Stored data
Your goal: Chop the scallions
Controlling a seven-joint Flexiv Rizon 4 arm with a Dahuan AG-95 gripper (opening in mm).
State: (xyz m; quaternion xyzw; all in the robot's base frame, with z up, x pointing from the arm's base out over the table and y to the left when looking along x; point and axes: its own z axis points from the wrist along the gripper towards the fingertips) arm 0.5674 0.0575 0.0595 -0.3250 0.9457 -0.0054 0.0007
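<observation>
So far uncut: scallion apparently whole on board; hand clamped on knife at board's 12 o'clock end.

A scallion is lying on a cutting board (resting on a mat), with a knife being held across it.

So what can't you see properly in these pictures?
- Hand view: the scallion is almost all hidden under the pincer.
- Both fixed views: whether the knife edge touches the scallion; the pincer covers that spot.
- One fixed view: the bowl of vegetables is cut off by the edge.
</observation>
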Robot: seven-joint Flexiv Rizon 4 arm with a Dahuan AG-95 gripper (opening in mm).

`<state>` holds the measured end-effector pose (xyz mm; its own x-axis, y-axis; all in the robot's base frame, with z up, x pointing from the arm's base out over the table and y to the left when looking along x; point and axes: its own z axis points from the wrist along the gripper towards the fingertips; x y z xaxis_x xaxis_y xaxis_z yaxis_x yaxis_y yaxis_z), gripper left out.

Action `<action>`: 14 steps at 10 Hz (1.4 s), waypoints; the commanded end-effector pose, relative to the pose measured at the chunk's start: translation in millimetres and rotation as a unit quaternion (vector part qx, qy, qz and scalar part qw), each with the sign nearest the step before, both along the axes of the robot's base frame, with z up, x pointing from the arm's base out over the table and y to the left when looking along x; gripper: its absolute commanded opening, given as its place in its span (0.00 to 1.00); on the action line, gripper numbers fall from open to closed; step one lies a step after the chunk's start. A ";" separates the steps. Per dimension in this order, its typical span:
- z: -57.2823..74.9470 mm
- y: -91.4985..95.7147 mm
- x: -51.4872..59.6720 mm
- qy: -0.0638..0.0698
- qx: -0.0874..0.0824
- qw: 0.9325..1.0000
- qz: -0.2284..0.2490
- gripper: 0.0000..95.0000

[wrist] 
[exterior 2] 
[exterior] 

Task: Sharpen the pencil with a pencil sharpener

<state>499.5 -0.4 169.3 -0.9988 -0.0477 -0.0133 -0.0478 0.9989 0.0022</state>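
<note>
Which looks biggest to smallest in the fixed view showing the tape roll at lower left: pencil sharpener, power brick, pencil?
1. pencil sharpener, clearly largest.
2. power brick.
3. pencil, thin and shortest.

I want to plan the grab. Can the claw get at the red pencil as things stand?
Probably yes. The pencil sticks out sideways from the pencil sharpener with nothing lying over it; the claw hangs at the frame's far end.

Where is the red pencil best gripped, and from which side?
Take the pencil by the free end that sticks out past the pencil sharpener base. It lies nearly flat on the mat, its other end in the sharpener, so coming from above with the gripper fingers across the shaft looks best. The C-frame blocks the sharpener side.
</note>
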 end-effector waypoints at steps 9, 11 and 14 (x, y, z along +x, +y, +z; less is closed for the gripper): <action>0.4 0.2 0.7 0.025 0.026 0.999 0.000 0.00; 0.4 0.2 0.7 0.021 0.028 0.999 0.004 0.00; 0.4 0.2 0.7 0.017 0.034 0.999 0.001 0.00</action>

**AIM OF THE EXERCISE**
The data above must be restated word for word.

**RESPONSE TO THE TASK**
Your goal: Chop the scallions
Controlling a seven-joint Flexiv Rizon 4 arm with a Dahuan AG-95 gripper (opening in mm).
State: (xyz m; quaternion xyzw; all in the robot's base frame, with z up, x pointing from the arm's base out over the table and y to the left when looking along x; point and axes: its own z axis points from the wrist along the gripper towards the fingertips) arm 0.5674 0.0575 0.0595 -0.3250 0.9457 -0.0054 0.0007
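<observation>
So far uncut: scallion apparently whole on board; hand clamped on knife at board's 12 o'clock end.

A scallion is lying on a cutting board (resting on a mat), with a knife being held across it.

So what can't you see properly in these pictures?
- Hand view: the scallion is almost all hidden under the pincer.
- Both fixed views: whether the knife edge touches the scallion; the pincer covers that spot.
- One fixed view: the bowl of vegetables is cut off by the edge.
</observation>
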Robot: seven-joint Flexiv Rizon 4 arm with a Dahuan AG-95 gripper (opening in mm).

`<state>` holds the measured end-effector pose (xyz mm; its own x-axis, y-axis; all in the robot's base frame, with z up, x pointing from the arm's base out over the table and y to the left when looking along x; point and axes: its own z axis points from the wrist along the gripper towards the fingertips; x y z xaxis_x xaxis_y xaxis_z yaxis_x yaxis_y yaxis_z), gripper left out.

Action `<action>`: 14 steps at 10 Hz (1.4 s), waypoints; the commanded end-effector pose, relative to the pose measured at the chunk's start: translation in millimetres and rotation as a unit quaternion (vector part qx, qy, qz and scalar part qw), each with the sign nearest the step before, both along the axes of the robot's base frame, with z up, x pointing from the arm's base out over the table and y to the left when looking along x; gripper: its absolute commanded opening, given as its place in its span (0.00 to 1.00); on the action line, gripper numbers fall from open to closed; step one lies a step after the chunk's start. A ";" separates the steps. Per dimension in this order, its typical span:
- z: -57.2823..74.9470 mm
- y: -91.4985..95.7147 mm
- x: -51.4872..59.6720 mm
- qy: -0.0638..0.0698
- qx: -0.0874..0.0824
- qw: 0.9325..1.0000
- qz: -0.2284..0.2490
- gripper: 0.0000..95.0000

[wrist] 
[exterior 2] 
[exterior] 

Task: Sharpen the pencil with a pencil sharpener

<state>499.5 -0.4 169.3 -0.9988 -0.0477 -0.0133 -0.0478 0.9989 0.0022</state>
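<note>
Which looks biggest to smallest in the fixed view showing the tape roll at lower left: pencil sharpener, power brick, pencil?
1. pencil sharpener, clearly largest.
2. power brick.
3. pencil, thin and shortest.

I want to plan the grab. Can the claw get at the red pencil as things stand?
Probably yes. The pencil sticks out sideways from the pencil sharpener with nothing lying over it; the claw hangs at the frame's far end.

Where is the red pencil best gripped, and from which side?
Take the pencil by the free end that sticks out past the pencil sharpener base. It lies nearly flat on the mat, its other end in the sharpener, so coming from above with the gripper fingers across the shaft looks best. The C-frame blocks the sharpener side.
</note>
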 end-effector waypoints at steps 9, 11 and 14 (x, y, z along +x, +y, +z; less is closed for the gripper): <action>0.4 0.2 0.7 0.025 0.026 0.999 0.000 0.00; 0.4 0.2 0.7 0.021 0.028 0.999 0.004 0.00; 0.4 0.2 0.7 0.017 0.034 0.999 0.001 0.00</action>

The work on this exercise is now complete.